When you reach the line in the data below that contains "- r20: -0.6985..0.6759", please start repeating lines exactly, and stop after the line that contains "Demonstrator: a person", repeating nothing else.
======== DATASET EXCERPT ========
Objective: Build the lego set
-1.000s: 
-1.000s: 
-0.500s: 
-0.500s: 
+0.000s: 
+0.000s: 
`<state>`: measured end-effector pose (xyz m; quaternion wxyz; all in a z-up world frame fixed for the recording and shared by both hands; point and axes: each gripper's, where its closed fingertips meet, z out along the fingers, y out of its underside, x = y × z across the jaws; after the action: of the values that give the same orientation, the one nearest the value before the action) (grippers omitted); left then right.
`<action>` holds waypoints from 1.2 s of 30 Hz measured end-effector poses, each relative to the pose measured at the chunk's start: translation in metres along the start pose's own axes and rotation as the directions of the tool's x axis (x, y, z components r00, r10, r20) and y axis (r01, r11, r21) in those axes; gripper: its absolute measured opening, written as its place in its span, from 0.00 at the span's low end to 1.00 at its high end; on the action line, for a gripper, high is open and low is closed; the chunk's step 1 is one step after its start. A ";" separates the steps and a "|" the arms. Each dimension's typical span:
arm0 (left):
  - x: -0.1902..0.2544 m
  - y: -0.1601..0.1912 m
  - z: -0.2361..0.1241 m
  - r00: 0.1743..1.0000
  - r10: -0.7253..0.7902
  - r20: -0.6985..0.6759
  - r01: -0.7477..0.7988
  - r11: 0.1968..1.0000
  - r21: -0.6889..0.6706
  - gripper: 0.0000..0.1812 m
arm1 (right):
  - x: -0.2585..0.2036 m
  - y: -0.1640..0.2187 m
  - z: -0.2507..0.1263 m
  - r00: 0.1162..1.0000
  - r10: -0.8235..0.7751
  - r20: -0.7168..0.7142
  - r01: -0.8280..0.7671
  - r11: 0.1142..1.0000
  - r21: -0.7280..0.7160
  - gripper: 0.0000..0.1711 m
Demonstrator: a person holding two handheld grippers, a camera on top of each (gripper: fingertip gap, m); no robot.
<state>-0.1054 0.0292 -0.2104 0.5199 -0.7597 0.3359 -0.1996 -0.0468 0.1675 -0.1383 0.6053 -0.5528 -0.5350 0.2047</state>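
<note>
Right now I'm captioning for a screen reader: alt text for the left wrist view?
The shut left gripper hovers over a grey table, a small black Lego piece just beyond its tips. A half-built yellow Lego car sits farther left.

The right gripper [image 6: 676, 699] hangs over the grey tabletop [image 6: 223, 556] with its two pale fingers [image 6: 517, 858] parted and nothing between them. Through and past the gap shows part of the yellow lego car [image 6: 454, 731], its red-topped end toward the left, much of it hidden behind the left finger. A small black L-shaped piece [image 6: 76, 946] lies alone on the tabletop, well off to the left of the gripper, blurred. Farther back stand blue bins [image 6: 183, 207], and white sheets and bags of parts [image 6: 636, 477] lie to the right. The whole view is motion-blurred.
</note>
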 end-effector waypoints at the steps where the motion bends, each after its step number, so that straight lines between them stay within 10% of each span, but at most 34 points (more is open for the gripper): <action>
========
# [ANSWER BOX]
  - r20: -0.6985..0.6759
  - r01: -0.7477..0.7988
  - r11: 0.1968..1.0000
  - r21: -0.6889..0.6706
  - gripper: 0.0000..0.1812 m
arm1 (right):
  - x: -0.2585..0.2036 m
  - y: -0.1640..0.2187 m
  - z: -0.2507..0.1263 m
  - r00: 0.1162..1.0000
  - r10: -0.8235..0.7751
  - r20: -0.7168..0.7142
  - r01: -0.8280..0.7671
  - r11: 0.1142..1.0000
  - r21: -0.7280..0.7160
  - gripper: 0.0000..0.1711 m
Demonstrator: a person holding two handheld grippers, a camera on top of each (gripper: fingertip gap, m); no robot.

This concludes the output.